Measuring the competitiveness is, in some ways at least, easier than measuring fairness. Fairness is a complex notion, and even if you’ve clearly identified the aspect of fairness you’d like to measure, it may be difficult to know how fair a result is. Fairness (C), for example, is defined as rewarding merit. In my computer models, merit is simply a number, and so fairness measures relating to it can be calculated precisely. But in the world, what constitutes merit is not so clear.
Competition, in contrast, is more readily visible, though there are still some serious questions about how it might be measured. In this post, I’ll work through some of the issues, and suggest a couple of competition measures that I plan to test further.In a footrace, the difference between the winning time and the time of the runner up gives an indication of how competitive the race was. But the final time differential does not say everything about whether the race was excitingly close or not – perhaps the leader was comfortably ahead, and decided to trot across the finish line, winning with a time difference similar to that of a race in which the result was in doubt until the last.

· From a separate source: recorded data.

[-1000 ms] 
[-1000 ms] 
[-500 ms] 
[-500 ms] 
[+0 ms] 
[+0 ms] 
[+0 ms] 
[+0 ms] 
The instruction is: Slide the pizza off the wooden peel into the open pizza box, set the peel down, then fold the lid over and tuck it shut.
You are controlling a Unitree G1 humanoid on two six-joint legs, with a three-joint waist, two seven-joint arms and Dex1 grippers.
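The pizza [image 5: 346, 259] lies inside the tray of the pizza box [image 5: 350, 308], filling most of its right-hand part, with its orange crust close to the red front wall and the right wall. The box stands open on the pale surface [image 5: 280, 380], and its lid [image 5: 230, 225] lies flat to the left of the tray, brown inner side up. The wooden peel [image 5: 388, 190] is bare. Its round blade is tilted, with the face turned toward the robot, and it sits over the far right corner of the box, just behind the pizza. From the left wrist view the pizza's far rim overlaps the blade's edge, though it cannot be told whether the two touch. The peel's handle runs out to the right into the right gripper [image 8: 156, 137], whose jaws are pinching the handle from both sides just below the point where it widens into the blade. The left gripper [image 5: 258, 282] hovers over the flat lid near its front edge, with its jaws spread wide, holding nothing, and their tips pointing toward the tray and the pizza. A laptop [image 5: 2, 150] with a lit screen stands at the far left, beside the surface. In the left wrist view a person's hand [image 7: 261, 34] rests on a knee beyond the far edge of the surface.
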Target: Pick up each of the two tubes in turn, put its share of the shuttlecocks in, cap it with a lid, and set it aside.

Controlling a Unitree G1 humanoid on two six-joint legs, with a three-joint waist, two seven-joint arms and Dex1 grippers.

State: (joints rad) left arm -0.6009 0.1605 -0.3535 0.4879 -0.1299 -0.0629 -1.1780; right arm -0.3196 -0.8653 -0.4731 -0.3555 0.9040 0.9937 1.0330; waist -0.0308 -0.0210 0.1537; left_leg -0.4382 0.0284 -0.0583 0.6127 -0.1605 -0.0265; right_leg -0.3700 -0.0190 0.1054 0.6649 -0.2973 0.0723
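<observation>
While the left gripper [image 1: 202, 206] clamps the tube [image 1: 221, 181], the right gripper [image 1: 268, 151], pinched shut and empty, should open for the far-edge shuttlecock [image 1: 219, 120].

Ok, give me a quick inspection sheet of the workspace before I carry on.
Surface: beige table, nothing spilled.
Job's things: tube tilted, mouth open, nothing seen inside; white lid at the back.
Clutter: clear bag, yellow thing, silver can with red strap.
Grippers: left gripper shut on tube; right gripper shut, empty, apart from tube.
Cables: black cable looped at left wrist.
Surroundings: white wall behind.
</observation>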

For many sports, a point differential is a plausible indicator of how competitive a match is. But here, too, the way the final total was reached affects how competitive the match is perceived to be. A baseball game that ends with a score of 4-1 might have been a barnburner where there was a walk-off grand slam with two outs in the bottom of the ninth, but it is more likely to have been a rather unremarkable game.
The match model I use in my tourney simulator simply adds a normally-distributed random number for each game, multiplied by a luck factor, to a normally-distributed skill factor, also randomly-generated, but constant for each player for the duration of the tournament, to a similar number for the opposition. The higher number wins. And the difference between the numbers will be starting point for the metric of competition.
But the right way to do this is not clear. Should the metric of competition be computed before or after the chance factors are added in? A tourney design that manages to match up players with very similar skill factors has done all it can to increase the competitiveness of the fixture, but that doesn’t mean that the match will actually be close – one side or the other might have all the luck. And, whether it’s done before or after the luck factor is applied, does it make sense to simply add up the differences between the two players? Perhaps the metric should be computed so as to discount the difference between an ordinary thumping and a huge blowout. In basketball terms, a 15-point victory is usually no more interesting a game than a 45-point blowout, and it may be wrong to measure competitiveness in a way that gives the latter three times the influence of the former.
My preferred alternative is to designate some threshold that separates close games from not-close games, and count the proportion of games in a tourney format that are close. The threshold chosen is bound to be somewhat arbitrary, but competition expressed in terms of the percentage of close games is a statistic that’s easy to interpret in a way that the existing fairness measures are not. If competition were given a similarly abstract numerical definition, it would take some time before one could get a feel for whether a score of, say, 23.43 indicated a highly competitive tourney, or otherwise. But a statement that 23.43% of matches were close enough to be considered competitive carries information that a score differential does not.
Accordingly, I plan to proceed, in the near future, to test two forms of a competition statistic, both of which will be couched in terms of a percentage of games that are close. The first will count games in which the skill disparity alone is less than some threshold – perhaps 0.2 for the current model. The second form will report the same percentage, but wait until after the chance factors have been applied. I may think of better names for these in the future, but for now I’ll just call them competition (A) and competition (B). Competition (A) is the percentage of games in which the opponents are nearly evenly matched, and competition (B) is the percentage of games in which, no matter what the disparity of skill level, the result of the match is within the threshold.